» **Task details**:
Restate verbatim the span of lines below between the line with "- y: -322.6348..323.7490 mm" and the line with "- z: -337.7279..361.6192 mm", including those two lines, and only that span.
····················
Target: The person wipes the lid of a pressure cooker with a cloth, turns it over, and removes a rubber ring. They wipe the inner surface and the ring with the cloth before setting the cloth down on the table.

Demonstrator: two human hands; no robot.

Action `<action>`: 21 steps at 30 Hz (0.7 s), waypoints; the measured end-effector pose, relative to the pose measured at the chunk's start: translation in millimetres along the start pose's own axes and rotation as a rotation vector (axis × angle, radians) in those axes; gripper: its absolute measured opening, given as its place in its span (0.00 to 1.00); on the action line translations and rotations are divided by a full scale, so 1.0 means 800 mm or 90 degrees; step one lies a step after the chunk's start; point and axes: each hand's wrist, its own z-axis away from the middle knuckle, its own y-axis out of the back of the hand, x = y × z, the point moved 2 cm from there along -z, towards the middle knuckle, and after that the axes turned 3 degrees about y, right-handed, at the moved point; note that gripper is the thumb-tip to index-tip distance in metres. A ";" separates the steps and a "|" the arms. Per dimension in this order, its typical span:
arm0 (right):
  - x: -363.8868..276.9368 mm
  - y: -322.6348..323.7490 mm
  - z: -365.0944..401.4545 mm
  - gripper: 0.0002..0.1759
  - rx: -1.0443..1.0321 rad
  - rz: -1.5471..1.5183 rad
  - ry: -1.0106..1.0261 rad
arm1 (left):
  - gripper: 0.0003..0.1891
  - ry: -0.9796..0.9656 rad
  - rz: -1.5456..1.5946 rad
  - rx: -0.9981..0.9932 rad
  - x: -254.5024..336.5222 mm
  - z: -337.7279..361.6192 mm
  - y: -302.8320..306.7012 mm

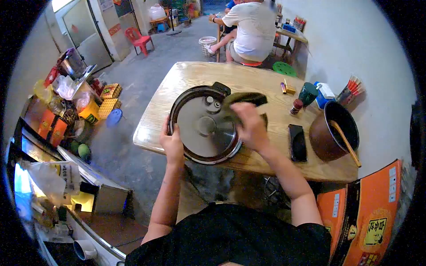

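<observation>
A round pressure cooker lid [191, 135] with a dark rim is held tilted over the near side of the wooden table [159, 102]. Its shiny metal inner face, with a raised disc in the middle and small valve fittings near the top, is toward me. My left hand [172, 142] grips the lid's left edge, thumb on the face. At the lid's right side my right hand [251, 126], smeared by motion, is closed on a dark olive cloth [243, 98]. The cloth's folds cover part of the lid's upper right.
Right of the lid lie a black phone [297, 142] and a brown inner pot [323, 137] with a wooden stick [345, 142]. A small jar [296, 106], tissue box [324, 94] and chopsticks [353, 86] stand behind. A person in white [255, 31] sits ahead; orange cartons [372, 213] flank the table.
</observation>
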 end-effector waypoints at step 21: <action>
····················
» **Task solution**:
  - y: -322.6348..323.7490 mm
  - z: -365.0944..401.4545 mm
  - gripper: 0.0002..0.1759
  - rx: -1.0443..1.0321 rad
  - rz: -1.5471..1.5183 rad
  - ry: -1.0106..1.0261 rad
arm1 (left):
  - gripper: 0.0003..0.1891
  - ry: -0.9796..0.9656 rad
  - rz: -1.5456..1.5946 rad
  - rx: -0.9981..0.9932 rad
  - x: -254.5024..336.5222 mm
  - z: -337.7279..361.6192 mm

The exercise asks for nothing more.